EXERCISE |
The full listing should be set down again without a single alteration.
###
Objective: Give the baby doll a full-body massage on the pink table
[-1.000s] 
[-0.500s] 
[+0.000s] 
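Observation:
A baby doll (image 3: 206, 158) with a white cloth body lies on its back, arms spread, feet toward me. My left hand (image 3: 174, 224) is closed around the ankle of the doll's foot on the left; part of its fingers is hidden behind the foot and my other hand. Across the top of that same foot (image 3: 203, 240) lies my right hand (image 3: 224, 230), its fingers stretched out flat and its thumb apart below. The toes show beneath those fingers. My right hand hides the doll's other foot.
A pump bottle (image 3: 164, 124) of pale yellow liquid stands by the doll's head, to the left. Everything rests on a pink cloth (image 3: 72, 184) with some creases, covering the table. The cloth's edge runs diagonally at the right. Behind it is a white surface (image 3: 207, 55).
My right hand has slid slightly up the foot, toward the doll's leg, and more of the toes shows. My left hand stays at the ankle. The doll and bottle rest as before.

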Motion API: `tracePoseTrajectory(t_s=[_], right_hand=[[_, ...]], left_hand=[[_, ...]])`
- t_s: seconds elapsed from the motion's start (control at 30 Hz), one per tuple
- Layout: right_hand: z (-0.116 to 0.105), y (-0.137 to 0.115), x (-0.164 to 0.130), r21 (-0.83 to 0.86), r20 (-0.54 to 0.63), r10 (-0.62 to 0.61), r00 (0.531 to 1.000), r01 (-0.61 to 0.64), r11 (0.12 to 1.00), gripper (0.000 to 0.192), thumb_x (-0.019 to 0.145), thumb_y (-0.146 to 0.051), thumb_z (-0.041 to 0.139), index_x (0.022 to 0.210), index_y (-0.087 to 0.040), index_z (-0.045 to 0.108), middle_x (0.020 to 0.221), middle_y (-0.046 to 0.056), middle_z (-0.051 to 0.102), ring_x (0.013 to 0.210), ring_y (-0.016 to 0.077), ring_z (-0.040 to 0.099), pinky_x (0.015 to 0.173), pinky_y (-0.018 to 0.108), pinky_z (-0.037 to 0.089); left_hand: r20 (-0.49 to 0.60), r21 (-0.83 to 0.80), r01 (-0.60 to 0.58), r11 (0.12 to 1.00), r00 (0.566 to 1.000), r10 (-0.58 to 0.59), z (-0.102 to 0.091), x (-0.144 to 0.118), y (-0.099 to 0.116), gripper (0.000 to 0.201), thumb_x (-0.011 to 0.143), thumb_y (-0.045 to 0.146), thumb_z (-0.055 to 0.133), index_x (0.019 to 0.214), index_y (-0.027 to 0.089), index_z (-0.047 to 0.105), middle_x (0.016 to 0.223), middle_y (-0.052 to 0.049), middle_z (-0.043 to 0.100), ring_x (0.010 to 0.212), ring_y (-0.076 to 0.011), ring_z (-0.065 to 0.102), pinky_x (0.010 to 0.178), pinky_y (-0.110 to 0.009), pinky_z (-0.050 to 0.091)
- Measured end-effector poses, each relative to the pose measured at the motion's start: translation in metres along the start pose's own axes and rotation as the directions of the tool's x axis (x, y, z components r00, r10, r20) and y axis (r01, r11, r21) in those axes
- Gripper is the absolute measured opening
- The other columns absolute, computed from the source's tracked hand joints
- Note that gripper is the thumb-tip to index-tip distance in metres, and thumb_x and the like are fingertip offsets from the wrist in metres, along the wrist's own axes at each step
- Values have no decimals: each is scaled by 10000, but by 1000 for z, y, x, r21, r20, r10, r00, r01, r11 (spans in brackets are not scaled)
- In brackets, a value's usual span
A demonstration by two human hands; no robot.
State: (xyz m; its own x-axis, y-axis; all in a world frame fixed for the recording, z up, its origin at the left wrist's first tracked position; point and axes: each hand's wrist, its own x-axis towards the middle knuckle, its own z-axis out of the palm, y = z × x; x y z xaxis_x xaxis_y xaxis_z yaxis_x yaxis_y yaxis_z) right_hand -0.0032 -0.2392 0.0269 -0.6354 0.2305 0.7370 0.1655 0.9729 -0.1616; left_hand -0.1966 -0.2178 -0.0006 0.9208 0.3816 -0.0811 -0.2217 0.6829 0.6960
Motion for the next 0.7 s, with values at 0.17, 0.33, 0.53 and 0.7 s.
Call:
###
EXERCISE ANSWER |
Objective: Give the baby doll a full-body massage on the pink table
[-1.000s] 
[-0.500s] 
[+0.000s] 
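Observation:
A baby doll (image 3: 206, 158) with a white cloth body lies on its back, arms spread, feet toward me. My left hand (image 3: 174, 224) is closed around the ankle of the doll's foot on the left; part of its fingers is hidden behind the foot and my other hand. Across the top of that same foot (image 3: 203, 240) lies my right hand (image 3: 224, 230), its fingers stretched out flat and its thumb apart below. The toes show beneath those fingers. My right hand hides the doll's other foot.
A pump bottle (image 3: 164, 124) of pale yellow liquid stands by the doll's head, to the left. Everything rests on a pink cloth (image 3: 72, 184) with some creases, covering the table. The cloth's edge runs diagonally at the right. Behind it is a white surface (image 3: 207, 55).
My right hand has slid slightly up the foot, toward the doll's leg, and more of the toes shows. My left hand stays at the ankle. The doll and bottle rest as before.
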
Motion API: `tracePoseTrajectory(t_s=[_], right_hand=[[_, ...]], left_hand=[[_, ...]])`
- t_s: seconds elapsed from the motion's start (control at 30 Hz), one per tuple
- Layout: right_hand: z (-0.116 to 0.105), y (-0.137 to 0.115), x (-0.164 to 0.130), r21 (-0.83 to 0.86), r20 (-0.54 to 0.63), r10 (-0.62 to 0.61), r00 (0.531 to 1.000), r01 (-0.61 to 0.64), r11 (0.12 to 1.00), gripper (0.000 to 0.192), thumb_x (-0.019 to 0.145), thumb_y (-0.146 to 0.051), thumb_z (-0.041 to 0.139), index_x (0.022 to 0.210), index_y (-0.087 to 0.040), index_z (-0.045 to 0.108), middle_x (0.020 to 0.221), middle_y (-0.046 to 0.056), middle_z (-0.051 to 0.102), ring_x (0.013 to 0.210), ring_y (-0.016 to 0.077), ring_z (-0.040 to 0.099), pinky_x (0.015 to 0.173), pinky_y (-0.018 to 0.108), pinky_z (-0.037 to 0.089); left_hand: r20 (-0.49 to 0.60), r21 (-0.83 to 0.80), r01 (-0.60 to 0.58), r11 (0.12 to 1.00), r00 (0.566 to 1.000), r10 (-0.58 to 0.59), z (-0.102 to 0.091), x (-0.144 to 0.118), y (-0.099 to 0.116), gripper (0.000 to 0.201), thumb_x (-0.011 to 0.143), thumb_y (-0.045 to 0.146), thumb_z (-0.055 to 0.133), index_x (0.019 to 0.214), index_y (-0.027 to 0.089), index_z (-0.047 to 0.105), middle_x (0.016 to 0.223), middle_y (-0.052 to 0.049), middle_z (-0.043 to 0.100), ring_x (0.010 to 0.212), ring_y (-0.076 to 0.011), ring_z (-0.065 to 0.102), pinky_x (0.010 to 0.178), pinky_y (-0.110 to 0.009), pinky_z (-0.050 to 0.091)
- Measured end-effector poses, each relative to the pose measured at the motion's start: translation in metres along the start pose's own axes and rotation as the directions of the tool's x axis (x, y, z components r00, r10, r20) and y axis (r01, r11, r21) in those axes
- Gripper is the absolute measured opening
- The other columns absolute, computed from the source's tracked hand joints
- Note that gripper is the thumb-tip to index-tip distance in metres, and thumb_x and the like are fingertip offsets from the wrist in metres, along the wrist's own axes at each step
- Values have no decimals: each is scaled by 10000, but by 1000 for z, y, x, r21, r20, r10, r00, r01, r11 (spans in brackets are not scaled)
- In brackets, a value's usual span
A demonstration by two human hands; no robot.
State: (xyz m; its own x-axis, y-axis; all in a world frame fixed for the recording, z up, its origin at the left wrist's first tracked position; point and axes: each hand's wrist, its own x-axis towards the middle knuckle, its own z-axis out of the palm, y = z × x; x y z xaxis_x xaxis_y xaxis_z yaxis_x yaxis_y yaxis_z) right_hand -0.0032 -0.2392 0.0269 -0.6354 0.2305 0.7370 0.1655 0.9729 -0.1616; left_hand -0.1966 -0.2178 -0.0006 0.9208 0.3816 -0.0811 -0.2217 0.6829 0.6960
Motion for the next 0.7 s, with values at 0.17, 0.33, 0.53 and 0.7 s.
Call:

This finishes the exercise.